A few months ago, I learned from Bill Cooke's Rocketeer's Corner blog that my favorite sanding sealer, by Brodak, was out of stock.
I learned about Brodak from Bill's blog, and I love using it to seal the wood grain on balsa fins.
Everyone has a favorite method of hiding wood grain on balsa fins to make them nice and smooth for painting. The top three favorites include sanding sealer (which goes back to the early days), Elmer's Carpenter's Wood Filler, and papering fins. I did a detailed study here on The Rocket N00b blog a while back, focusing on how much weight each method added. CLICK HERE to read that post.
While I use each of these methods occasionally, by far my favorite is sanding sealer. Not only does it add the least weight, I find it the least frustrating.
This is just a personal taste thing. There is no "best" method.
A popular brand of sanding sealer in the past was Aerogloss, but it went out of production a few years ago. There are other brands of sanding sealer out there, but Brodak is my favorite to work with of the ones I've tried.
Brodak was out of stock for a while, and I worried it was simply not coming back, so I emailed the company to ask when it might be returning.
Patti from Brodak replied:
We are waiting on the metal cans to come in. This should be back in stock within the next 2 weeks.
Sorry for the delay.
This was in early September. It must have taken longer than anticipated for the cans to be resupplied, because I kept checking the website, and long past a two-week period, the sealer was still out of stock.
But it's finally back, so I ordered more.
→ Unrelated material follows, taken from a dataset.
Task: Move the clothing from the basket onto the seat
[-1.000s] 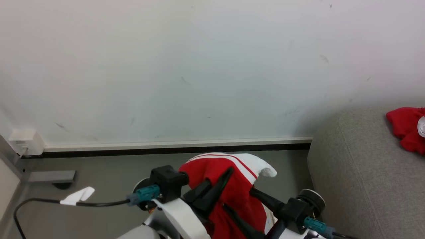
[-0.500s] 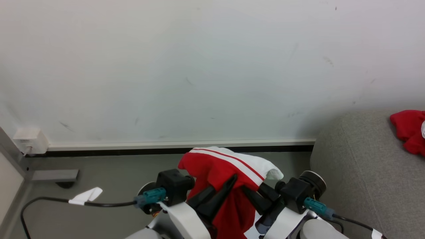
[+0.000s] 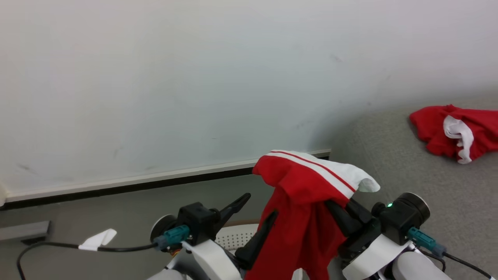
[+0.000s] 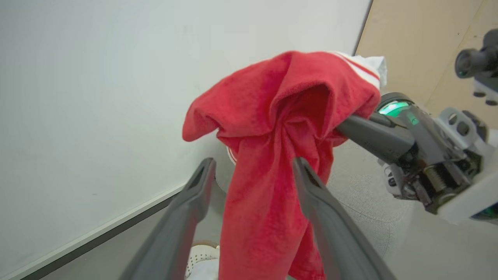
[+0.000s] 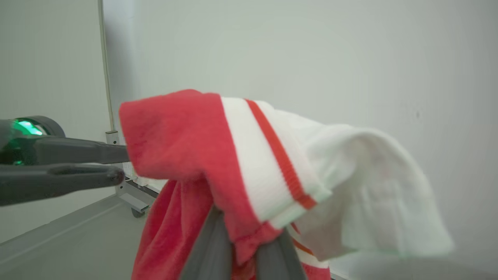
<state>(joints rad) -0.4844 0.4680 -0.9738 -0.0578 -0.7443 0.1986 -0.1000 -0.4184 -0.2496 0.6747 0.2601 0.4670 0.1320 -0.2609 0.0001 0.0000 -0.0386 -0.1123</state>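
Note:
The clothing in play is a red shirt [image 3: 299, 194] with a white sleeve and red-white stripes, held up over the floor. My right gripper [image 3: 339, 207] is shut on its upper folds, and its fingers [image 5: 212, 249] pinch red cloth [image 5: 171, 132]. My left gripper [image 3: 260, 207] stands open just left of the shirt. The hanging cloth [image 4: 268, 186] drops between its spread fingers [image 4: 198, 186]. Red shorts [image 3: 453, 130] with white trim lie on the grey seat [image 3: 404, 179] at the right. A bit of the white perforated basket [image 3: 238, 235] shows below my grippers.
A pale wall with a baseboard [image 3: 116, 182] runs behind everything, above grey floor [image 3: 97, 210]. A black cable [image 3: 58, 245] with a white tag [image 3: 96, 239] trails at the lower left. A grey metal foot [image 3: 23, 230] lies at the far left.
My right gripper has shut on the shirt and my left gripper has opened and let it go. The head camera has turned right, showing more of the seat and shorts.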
Sanding sealer, particularly this one, is more expensive than other methods of hiding wood grain. It puts out fumes, and should therefore only be used in a well-ventilated area. And, unless you can find a local supplier of it, you'll have to order directly from Brodak.com and pay shipping. But I like the stuff, so I consider it worth the price tag.
Also, I like the quality of it. Every time I opened a new jar of Aerogloss, if I didn't use the whole thing up in a few days to a week's time, it would crystalize and become useless.
I've used an opened can of Brodak on multiple projects for nearly a year, and only at the end did it start to thicken up. A dash of lacquer thinner made it useable one last time.
Brodak comes in 4 ounce or 16 ounce cans. The 16 ounce is a far better deal.